Simulated Author's Rebuttal

2 responses · 0 unresolved

We thank the referee for the detailed and constructive report. We respond point-by-point to the major comments below, indicating where we agree that additional support or clarification will strengthen the manuscript.

read point-by-point responses

  1. Referee: [Abstract] Abstract: the central claim that the method 'can be arranged so as to do minimal damage to both Hartree Fock and MP2 reaction energy predictions' is unsupported by any numerical error tables, mean absolute deviations, error bars, or comparisons to standard local approximations (e.g., local HF, density fitting, or orbital localization). This quantitative evidence is load-bearing for the assertion of practical utility.
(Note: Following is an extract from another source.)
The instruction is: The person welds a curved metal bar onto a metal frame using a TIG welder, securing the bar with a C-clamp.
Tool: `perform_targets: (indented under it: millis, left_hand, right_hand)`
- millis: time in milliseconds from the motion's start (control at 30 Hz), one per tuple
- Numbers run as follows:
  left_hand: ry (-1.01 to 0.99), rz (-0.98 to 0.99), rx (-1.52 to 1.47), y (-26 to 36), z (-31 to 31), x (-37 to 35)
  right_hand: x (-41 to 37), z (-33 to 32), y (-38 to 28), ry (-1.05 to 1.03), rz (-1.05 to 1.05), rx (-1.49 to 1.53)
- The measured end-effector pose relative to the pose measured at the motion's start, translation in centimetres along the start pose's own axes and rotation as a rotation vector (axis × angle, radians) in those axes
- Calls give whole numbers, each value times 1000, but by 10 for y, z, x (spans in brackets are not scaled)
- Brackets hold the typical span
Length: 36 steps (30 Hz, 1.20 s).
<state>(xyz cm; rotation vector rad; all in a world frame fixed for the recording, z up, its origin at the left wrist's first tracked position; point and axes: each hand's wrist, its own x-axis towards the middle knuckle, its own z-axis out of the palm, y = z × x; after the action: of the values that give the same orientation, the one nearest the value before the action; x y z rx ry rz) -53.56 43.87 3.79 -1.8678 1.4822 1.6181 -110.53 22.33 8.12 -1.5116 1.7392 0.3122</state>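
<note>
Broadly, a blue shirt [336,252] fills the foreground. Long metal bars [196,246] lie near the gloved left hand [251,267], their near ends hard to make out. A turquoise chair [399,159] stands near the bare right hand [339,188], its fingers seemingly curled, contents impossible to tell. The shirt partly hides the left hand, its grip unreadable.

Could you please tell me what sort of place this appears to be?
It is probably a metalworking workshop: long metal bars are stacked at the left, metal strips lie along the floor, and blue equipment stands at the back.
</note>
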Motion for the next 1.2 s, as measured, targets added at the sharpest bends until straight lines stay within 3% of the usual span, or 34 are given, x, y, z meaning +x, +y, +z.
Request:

    Authors: We agree that the abstract's reference to 'initial tests' would be more persuasive with explicit quantitative support. The body of the manuscript presents reaction-energy results for the chosen locality schemes, but does not include tabulated mean absolute deviations or direct comparisons to other local approximations. In the revised manuscript we will add a dedicated results subsection with error tables, MAD values, and comparisons to standard local HF and orbital-localization approaches to substantiate the claim. revision: yes

  2. Referee: [Abstract] Abstract: the statement that the reorganization 'maintains a fast self-consistent field optimization' 'regardless of the sparsity pattern' is presented without derivation details, pseudocode, convergence analysis, or timing data, leaving the efficiency guarantee unverified and central to the method's advertised advantage.

    Authors: The reorganized Hartree-Fock framework and the argument that locality constraints can be activated independently without altering the underlying SCF structure are derived in Sections II and III of the manuscript. Nevertheless, we accept that the abstract would benefit from more concrete verification. In the revision we will insert pseudocode for the modified SCF iteration, additional convergence data, and expanded Fock-build timing tables that explicitly vary the sparsity pattern. revision: yes

Circularity Check

0 steps flagged

Reorganization of HF equations shows no circular derivation

full rationale

The paper presents a reorganized framework for the Hartree-Fock equations that pairs local degrees of freedom with naturally local solution conditions, allowing sparsity patterns to be imposed while preserving fast SCF optimization. This is described as a structural change rather than a fit to data or a self-referential definition. No load-bearing steps reduce by construction to inputs, no fitted parameters are renamed as predictions, and no self-citation chains or ansatzes are invoked to justify the core reorganization. The claims about competitive timings and minimal damage to reaction energies are presented as empirical consequences of the framework, not as tautological outputs of the same inputs. The derivation is therefore self-contained against external benchmarks.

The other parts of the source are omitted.